Снова аплодисменты, на этот раз куда более оживленные, ведь Грей был действительно очень популярен. Настолько знаменит, что даже до меня дошли слухи о его таланте.
Дерек вышел, театрально поклонился, обменялся с Барни крепким рукопожатием и взгромоздился на высокий стул по типу барного. Когда зал затих, было задано несколько стандартных вопросов о семье, детях, творчестве, политических взглядах.
– Мистер Грей, читатели интересуются, каким образом к вам приходят такие кхм… Нетривиальные идеи? – ведущий подобострастно закатывал глаза, изображая преданного поклонника. Только вот гость видел его насквозь, Барни не прочел ни единого рассказа.
Дерек откашлялся, вечная простуда и тут сыграла ему на руку. Писатель заговорил таким вкрадчивым, хриплым голосом, который, он был уверен, сведет с ума телезрительниц.
– Уж не имеете ли вы ввиду, что где-то в эфире, – он взмахнул рукой, описывая этот самый несуществующий эфир, – есть некое поле идей, которые растут, множатся, плавают в первичном бульоне, а потом кто-то, может быть, даже я или вы, берет удочку и хлоп! Вылавливает эту блестящую, трепещущую жизнью мысль, бросает её на сковородку, а потом подает гостям, зажаренную до румяной хрусткой корки?
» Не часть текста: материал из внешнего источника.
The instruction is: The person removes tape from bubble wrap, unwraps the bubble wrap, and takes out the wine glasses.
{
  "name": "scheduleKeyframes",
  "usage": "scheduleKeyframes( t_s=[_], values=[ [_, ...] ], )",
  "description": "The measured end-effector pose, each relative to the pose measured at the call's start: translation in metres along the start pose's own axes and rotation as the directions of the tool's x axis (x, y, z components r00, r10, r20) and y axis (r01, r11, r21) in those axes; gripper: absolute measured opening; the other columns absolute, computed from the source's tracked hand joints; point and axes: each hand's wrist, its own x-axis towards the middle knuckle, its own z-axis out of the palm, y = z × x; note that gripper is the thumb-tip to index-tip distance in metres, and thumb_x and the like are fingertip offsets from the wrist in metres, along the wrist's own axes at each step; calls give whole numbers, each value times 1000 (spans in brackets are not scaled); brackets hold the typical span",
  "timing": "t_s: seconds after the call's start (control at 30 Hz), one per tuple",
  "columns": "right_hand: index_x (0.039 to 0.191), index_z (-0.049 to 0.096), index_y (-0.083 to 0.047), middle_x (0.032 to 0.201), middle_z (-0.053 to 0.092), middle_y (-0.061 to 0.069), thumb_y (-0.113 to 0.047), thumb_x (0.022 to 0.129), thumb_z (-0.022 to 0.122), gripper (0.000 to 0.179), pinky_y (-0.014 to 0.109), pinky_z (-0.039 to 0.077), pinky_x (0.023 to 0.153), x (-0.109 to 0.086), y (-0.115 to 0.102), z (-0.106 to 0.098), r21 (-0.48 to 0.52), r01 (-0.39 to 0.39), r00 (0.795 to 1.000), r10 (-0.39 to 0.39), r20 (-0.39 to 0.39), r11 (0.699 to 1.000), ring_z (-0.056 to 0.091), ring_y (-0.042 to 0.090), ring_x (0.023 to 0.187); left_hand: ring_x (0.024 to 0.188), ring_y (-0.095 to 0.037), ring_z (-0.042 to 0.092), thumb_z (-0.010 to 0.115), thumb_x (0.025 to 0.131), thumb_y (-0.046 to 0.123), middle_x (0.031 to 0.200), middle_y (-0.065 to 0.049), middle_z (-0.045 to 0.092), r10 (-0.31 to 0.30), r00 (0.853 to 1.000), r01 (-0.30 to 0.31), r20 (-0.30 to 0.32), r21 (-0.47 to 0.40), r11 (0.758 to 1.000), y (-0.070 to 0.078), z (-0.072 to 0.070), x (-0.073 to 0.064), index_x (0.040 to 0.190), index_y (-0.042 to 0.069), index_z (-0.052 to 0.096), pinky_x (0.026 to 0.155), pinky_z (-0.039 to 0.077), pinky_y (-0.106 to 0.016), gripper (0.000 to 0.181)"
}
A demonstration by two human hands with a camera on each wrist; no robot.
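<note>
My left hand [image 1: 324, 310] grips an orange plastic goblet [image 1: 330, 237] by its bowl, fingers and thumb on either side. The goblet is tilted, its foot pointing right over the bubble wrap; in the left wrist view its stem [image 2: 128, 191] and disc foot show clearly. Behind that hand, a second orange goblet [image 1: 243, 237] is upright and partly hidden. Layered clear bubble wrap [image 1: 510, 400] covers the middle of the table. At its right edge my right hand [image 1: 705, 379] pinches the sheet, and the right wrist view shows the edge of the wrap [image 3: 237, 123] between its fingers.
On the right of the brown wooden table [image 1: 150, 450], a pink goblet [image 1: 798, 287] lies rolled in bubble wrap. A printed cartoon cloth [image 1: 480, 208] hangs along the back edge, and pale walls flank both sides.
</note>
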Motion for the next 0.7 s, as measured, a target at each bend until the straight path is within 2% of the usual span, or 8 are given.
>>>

Барни состряпал заинтересованное выражение лица, прикрывая им ехидно-скучающие мысли. Дерек, жестикулируя, продолжал.
– Под сковородкой я, конечно, понимаю белый лист писчей бумаги. Мелованный, а может быть глянцевый. Впрочем, пусть это будет даже открытый файл в текстовом редакторе. Не важно.